WORK INSTRUCTIONS: Where does the word "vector" occur in the entries below? Copy every line that has it.

INFORMATION:
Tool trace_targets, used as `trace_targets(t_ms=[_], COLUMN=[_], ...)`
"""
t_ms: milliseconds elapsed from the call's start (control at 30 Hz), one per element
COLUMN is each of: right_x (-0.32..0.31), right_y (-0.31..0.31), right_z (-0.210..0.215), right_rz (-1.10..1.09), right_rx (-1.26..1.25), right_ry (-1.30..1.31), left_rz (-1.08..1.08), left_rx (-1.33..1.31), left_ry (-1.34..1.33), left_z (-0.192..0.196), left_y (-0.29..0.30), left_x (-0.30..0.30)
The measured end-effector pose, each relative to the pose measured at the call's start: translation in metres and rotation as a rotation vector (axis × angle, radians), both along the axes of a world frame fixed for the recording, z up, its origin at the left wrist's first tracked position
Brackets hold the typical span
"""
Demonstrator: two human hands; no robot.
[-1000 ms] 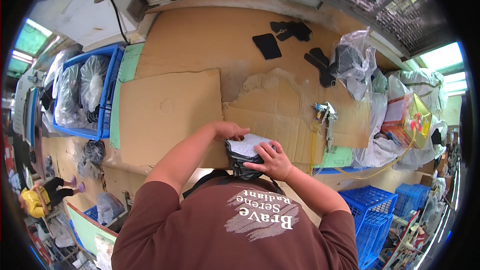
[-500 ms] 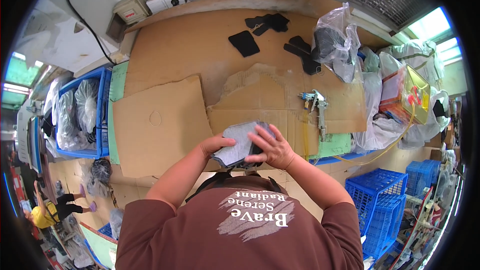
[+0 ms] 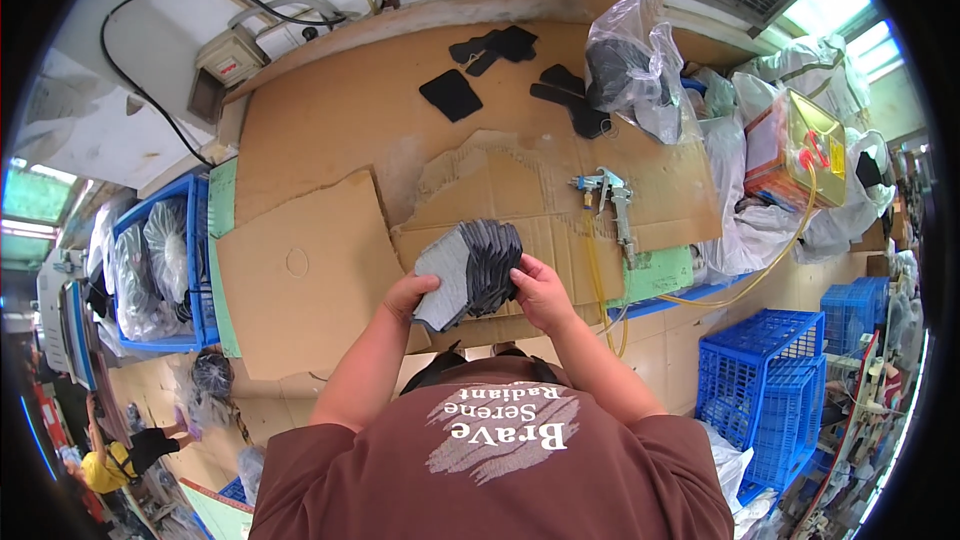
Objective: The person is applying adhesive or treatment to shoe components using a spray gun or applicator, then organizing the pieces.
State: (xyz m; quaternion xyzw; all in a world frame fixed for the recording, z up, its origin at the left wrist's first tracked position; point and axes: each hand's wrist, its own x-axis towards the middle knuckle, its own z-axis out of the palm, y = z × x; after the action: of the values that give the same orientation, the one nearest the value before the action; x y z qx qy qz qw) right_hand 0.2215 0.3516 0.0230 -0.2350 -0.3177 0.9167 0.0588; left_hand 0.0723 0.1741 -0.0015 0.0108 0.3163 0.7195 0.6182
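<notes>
Presently, the stack of flat pieces point(image 3: 442, 278), grey on top and dark along its fanned edges, sits between your hands at the near side of the torn cardboard sheet point(image 3: 480, 178); whether it rests there or is held clear, I cannot tell. Your left hand point(image 3: 403, 297) has its grip closed on the grey end, thumb on top, other fingers hidden; your right hand point(image 3: 543, 292) has its grip pinched on the fanned edges. With the layers stepped like that, a slack pinch could let inner ones slide out, and uneven squeezing might skew the fan. So near the edge of the counter point(image 3: 662, 274), a slipped piece could reach the floor point(image 3: 655, 365). To your right, the yellow hose point(image 3: 596, 285) hangs from the spray gun point(image 3: 615, 205); a wide elbow might snag it and drag the gun down.
</notes>
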Motion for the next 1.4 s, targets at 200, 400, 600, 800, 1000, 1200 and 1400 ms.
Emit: trace_targets(t_ms=[200, 400, 600, 800, 1000, 1200, 1400], right_x=[0.004, 0.007, 0.006, -0.003, -0.011, -0.001, 0.003], right_y=[0.003, -0.001, -0.007, -0.024, -0.015, 0.018, 0.032], right_z=[-0.004, -0.007, 0.005, 0.020, 0.043, 0.033, 0.051], right_rz=[-0.002, -0.007, 0.018, -0.108, -0.137, -0.310, -0.416], right_rx=[0.121, -0.251, -0.325, 0.489, 1.717, 1.773, 1.938], right_ry=[-0.036, 0.048, 0.103, -0.176, -0.161, -0.332, -0.152], left_rz=[0.035, 0.160, 0.224, 0.194, 0.234, 0.179, -0.009], left_rx=[0.087, 0.146, 0.157, 0.147, 0.088, -0.067, -0.274], left_ry=[-0.048, -0.169, -0.176, -0.196, -0.162, -0.029, 0.312], left_z=[-0.001, -0.022, -0.021, -0.021, -0.012, -0.001, 0.014], left_y=[-0.009, -0.026, -0.021, -0.024, -0.018, 0.000, 0.050], left_x=[0.003, 0.010, 0.018, 0.025, 0.033, 0.014, 0.006])
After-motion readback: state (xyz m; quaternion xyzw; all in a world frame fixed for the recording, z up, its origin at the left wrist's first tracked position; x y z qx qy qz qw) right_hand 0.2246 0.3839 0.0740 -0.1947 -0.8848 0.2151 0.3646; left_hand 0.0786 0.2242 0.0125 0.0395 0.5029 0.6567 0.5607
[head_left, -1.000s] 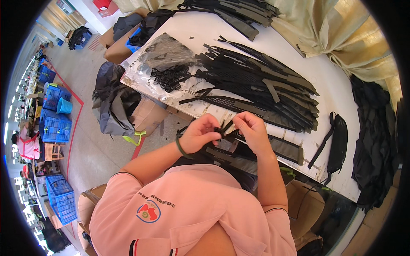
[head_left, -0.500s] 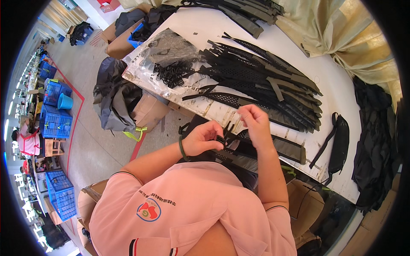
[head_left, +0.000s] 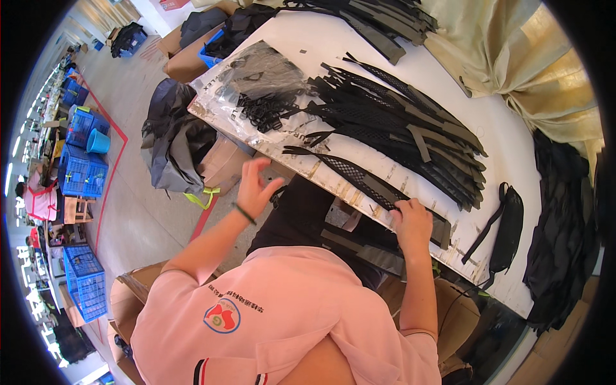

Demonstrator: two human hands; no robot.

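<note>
My left hand (head_left: 253, 187) is raised off the table's front edge, fingers apart and curved, with nothing in it. At that front edge my right hand (head_left: 412, 221) has its fingers bent over a black and grey mesh strap (head_left: 359, 179), which lies along the table edge with its thin end to the left. Part of this strap is hidden under the hand. Across my lap lies another mesh strap (head_left: 366, 249), below the table edge. Behind the right hand spreads a pile of similar straps (head_left: 398, 128).
Black buckles (head_left: 260, 112) lie on a clear plastic bag (head_left: 221, 80) at the white table's (head_left: 507, 122) left end. A black strapped pouch (head_left: 510, 221) sits at the right. Dark fabric (head_left: 558, 231) hangs beyond. A bag-lined carton (head_left: 173, 147) stands on the floor at left.
My hands have parted. The left let go of the black buckle and moved left; the right moved down onto the strap at the table edge. The worked strap now lies on my lap.
</note>
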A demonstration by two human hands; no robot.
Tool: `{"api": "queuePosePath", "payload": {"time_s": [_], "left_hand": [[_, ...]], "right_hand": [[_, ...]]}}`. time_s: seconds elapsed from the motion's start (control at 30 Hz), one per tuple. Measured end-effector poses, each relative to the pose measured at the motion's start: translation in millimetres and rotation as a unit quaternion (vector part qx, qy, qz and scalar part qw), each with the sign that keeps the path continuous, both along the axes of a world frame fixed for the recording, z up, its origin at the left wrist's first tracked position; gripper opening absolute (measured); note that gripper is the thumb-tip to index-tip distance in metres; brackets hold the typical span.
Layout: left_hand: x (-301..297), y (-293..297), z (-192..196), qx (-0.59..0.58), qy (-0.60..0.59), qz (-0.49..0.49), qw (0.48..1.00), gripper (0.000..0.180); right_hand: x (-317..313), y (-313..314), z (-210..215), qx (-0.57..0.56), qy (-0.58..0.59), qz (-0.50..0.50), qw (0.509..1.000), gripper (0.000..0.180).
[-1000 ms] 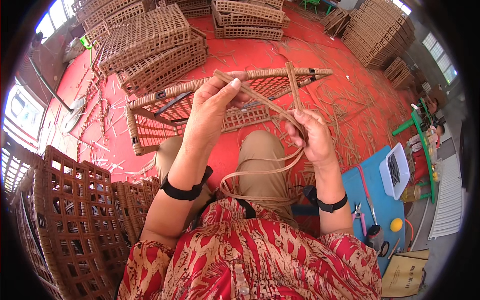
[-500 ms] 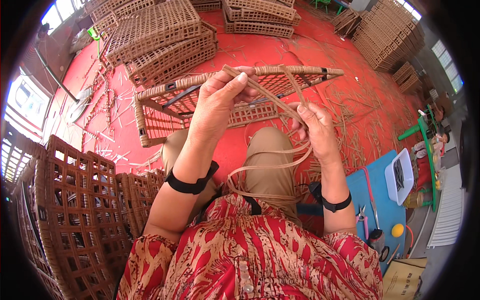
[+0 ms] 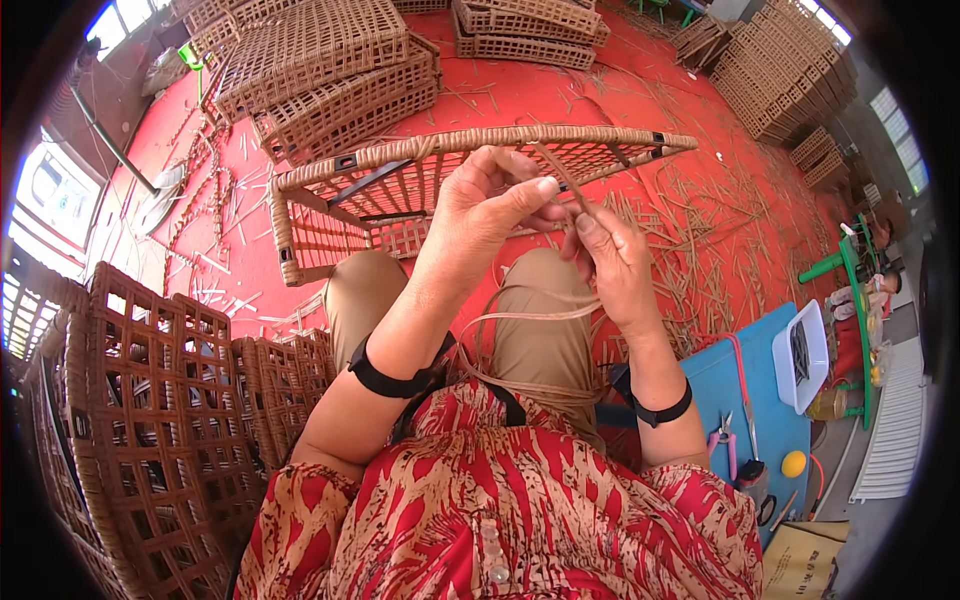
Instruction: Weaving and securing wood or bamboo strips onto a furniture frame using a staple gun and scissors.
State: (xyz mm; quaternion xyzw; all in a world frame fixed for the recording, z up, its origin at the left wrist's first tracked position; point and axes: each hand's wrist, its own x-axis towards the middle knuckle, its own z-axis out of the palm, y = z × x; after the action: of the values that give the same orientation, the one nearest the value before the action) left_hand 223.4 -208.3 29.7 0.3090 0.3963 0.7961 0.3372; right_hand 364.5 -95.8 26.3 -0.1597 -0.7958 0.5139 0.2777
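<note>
Right fingers grip a brown strip; left fingers have moved closer, whether gripping I cannot tell.

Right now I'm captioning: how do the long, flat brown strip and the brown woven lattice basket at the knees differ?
The strip is thin, the basket broad. The strip loops loosely below the right hand; the basket has a wrapped rim. Both are brown.

The strip and latticed upper-centre basket are brown. The floor is red, the lower-centre shirt streaked red-and-tan
</note>
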Motion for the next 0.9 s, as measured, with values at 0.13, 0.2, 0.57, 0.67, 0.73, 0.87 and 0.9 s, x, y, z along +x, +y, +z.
{"api": "queuePosePath", "payload": {"time_s": [0.13, 0.2, 0.57, 0.67, 0.73, 0.87, 0.9], "left_hand": [[0.7, -5.4, 6.5, 0.011, 0.041, -0.008, 0.999, 0.024], [-0.9, -8.1, 5.7, -0.011, 0.051, -0.020, 0.998, 0.021], [-0.8, -3.5, 7.7, -0.031, 0.015, 0.069, 0.997, 0.014], [4.8, -4.8, 11.6, -0.041, 0.024, 0.078, 0.996, 0.014], [6.9, -3.5, 5.3, -0.023, 0.041, 0.064, 0.997, 0.014], [14.8, -4.8, 0.2, 0.013, 0.049, 0.009, 0.999, 0.011], [12.9, -8.3, -0.1, 0.012, 0.054, -0.017, 0.998, 0.011]], "right_hand": [[1.5, 5.4, 0.5, -0.072, -0.035, 0.089, 0.993, 0.038], [2.1, 5.8, 1.0, -0.121, -0.078, 0.139, 0.980, 0.041], [-16.7, -15.4, -17.6, 0.118, 0.125, -0.079, 0.982, 0.024], [-17.2, -12.1, -15.7, 0.333, 0.131, -0.104, 0.928, 0.017], [-18.6, -13.0, -18.0, 0.314, 0.156, -0.124, 0.928, 0.015], [-9.6, -12.5, -24.8, 0.224, 0.124, -0.119, 0.959, 0.016], [-5.3, -14.2, -25.9, 0.085, 0.126, -0.087, 0.985, 0.018]]}}
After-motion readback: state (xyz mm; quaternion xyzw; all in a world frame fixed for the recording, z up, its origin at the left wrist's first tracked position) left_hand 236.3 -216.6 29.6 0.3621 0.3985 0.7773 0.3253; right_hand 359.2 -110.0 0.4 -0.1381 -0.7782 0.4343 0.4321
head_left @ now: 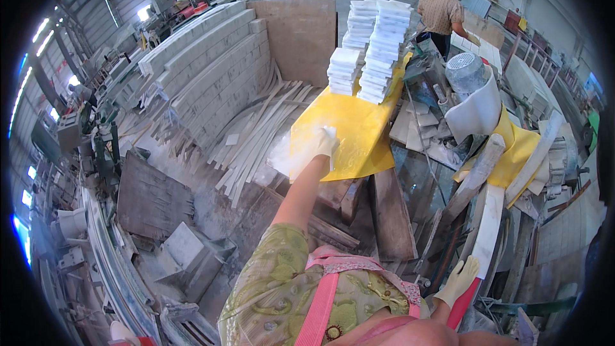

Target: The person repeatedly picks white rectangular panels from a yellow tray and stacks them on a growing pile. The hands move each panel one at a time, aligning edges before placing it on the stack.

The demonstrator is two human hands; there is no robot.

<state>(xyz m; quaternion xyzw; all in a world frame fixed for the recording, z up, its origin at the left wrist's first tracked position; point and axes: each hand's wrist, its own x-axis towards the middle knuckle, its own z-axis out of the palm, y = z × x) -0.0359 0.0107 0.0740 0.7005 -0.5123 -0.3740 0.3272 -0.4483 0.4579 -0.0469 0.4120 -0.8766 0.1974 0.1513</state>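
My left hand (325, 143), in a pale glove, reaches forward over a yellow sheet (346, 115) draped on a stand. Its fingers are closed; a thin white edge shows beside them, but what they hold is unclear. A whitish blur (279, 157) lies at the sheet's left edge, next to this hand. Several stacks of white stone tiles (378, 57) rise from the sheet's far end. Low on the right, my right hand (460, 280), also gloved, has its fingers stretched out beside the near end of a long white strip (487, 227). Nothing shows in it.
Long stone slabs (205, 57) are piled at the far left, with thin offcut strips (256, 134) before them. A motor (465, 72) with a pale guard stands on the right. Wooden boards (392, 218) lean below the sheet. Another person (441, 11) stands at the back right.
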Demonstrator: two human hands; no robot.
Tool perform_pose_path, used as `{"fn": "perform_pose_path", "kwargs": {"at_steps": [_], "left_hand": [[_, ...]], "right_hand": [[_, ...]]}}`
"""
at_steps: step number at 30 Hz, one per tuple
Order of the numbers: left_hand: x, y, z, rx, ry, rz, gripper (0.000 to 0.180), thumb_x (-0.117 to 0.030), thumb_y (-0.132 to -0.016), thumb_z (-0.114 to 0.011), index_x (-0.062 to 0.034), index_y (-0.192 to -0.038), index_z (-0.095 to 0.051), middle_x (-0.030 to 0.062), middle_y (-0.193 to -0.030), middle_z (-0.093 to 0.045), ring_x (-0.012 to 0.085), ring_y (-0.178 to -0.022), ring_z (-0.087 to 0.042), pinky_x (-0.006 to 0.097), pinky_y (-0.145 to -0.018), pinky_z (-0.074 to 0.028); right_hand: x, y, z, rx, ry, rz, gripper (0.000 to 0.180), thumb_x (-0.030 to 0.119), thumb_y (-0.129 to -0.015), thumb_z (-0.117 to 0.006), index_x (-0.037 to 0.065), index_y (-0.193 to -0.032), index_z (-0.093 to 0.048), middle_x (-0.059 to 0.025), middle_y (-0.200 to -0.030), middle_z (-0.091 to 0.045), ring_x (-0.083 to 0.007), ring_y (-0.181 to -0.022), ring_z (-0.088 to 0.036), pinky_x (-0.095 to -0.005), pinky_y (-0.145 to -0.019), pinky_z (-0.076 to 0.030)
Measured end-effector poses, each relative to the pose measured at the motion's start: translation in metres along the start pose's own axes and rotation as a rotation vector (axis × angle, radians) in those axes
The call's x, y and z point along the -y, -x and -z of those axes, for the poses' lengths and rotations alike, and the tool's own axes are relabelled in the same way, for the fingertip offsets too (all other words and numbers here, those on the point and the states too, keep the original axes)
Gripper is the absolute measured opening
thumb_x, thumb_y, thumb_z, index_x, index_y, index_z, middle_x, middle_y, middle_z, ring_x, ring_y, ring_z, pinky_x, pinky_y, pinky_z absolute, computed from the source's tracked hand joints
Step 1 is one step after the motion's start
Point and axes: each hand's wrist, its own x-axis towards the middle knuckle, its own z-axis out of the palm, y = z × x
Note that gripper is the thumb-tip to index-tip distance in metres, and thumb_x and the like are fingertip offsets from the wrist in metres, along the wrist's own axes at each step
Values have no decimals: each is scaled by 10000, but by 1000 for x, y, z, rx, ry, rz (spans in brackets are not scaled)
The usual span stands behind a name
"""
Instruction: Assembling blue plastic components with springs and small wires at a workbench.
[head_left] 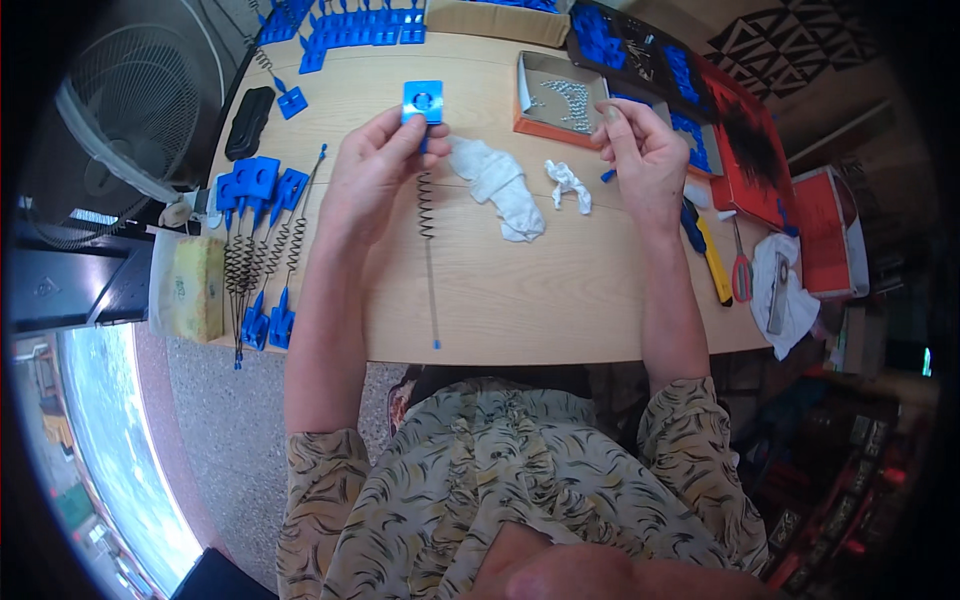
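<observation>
My left hand (372,170) is closed around a blue plastic clip (423,92) with a square face and a round recess. From beneath it hangs a dark coiled wire (427,205) that runs straight lower down to a small blue tip. On the right, my right hand (648,158) is raised in a pinch beside an open cardboard box (533,126) of small silvery pieces (575,105). Whatever its fingertips hold is too small to make out. Between the hands lie a white cloth (497,185) and a crumpled white tissue (568,188).
Several blue clips with coiled wires (255,180) lie at the left edge, near a black case (249,123). More blue clips (375,28) line the back. At right are a yellow-and-black cutter (712,262), scissors (741,275) and a red box (735,140). A fan (130,120) stands left.
</observation>
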Motion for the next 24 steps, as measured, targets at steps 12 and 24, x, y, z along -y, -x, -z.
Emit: {"fn": "perform_pose_path", "kwargs": {"at_steps": [12, 24], "left_hand": [[18, 5, -13, 200, 0, 73, 331, -197, -1050, -550, 22, -1297, -581, 47, -1044, -698, 51, -818, -611, 207, -743, -493], [44, 16, -55, 250, -154, 34, 352, -87, -1025, -552, 69, -1340, -555, 94, -961, -698, 120, -823, -685, 253, -721, -569]], "right_hand": [[-20, 29, 4, 447, 495, 165, 205, 24, -821, -691, -26, -1019, -709, -151, -970, -638, -342, -916, -650, -365, -810, -515], [-11, 37, -29, 203, -397, -194, 174, -26, -859, -734, -55, -1024, -685, -85, -975, -695, -106, -884, -663, -267, -772, -574]]}}
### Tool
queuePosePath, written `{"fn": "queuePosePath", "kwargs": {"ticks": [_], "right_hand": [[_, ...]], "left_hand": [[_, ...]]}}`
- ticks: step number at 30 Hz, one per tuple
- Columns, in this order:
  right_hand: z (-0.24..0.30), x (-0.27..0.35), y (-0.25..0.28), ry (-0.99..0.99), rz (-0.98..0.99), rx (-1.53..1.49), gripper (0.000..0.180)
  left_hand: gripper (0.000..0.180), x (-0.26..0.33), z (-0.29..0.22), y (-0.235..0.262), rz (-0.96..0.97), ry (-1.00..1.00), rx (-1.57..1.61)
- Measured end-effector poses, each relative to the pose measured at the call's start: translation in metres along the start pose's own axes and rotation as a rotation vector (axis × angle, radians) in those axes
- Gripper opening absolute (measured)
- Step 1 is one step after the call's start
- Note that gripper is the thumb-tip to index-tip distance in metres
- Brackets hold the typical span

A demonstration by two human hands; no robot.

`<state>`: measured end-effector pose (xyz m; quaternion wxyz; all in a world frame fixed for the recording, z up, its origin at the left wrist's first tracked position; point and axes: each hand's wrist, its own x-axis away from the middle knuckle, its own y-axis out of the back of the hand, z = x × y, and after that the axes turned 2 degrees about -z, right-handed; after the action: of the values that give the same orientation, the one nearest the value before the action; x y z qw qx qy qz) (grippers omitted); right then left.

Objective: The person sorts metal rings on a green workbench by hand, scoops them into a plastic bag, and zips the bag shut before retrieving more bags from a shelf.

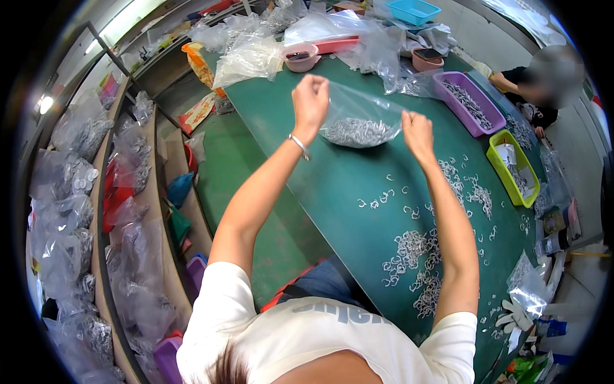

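Note:
A clear plastic bag (361,109) is stretched between my two hands above the green table (329,198). Small silvery metal pieces (358,132) fill its bottom. My left hand (311,101) is closed on the bag's upper left corner, its wrist wearing a silver bangle. At the right edge of the bag, my right hand (417,131) grips the plastic with bent fingers. Loose hook-shaped metal pieces (409,249) lie scattered and heaped on the table beneath and beside my right forearm.
A purple basket (441,86) and a lime-green basket (499,163) of metal parts stand at the right. Another person (531,80) sits beyond them. Pink bowls (300,63) and plastic bags (249,61) crowd the far end. Shelves (150,211) of filled bags line the left.

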<state>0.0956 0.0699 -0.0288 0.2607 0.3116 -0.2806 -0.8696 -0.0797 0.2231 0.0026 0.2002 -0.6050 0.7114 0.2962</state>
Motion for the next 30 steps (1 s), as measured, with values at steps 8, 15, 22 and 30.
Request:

ANSWER SPACE:
The measured end-effector pose, each relative to the pose measured at the call's start: translation in metres and rotation as a rotation vector (axis × angle, radians), both along the axes of a world frame fixed for the recording, z up, its origin at the left wrist's first tracked position
Tool: `{"api": "queuePosePath", "payload": {"time_s": [_], "left_hand": [[_, ...]], "right_hand": [[_, ...]]}}`. time_s: seconds elapsed from the motion's start (control at 30 Hz), one per tuple. Measured end-effector poses, each relative to the pose measured at the motion's start: translation in millimetres and rotation as a unit quaternion (vector part qx, qy, qz and scalar part qw), each with the sign that keeps the path continuous, both along the axes of a world frame fixed for the recording, z up, its origin at the left wrist's first tracked position; gripper opening absolute (measured); note that gripper is the thumb-tip to index-tip distance in metres; brackets hold the typical span.
Measured end-effector poses, each relative to the pose measured at the motion's start: translation in metres along the start pose's own axes and rotation as a rotation vector (axis × angle, radians) in those axes
- Measured end-effector poses, each relative to the pose measured at the call's start: translation in metres along the start pose's own axes and rotation as a rotation vector (axis × angle, radians) in those axes

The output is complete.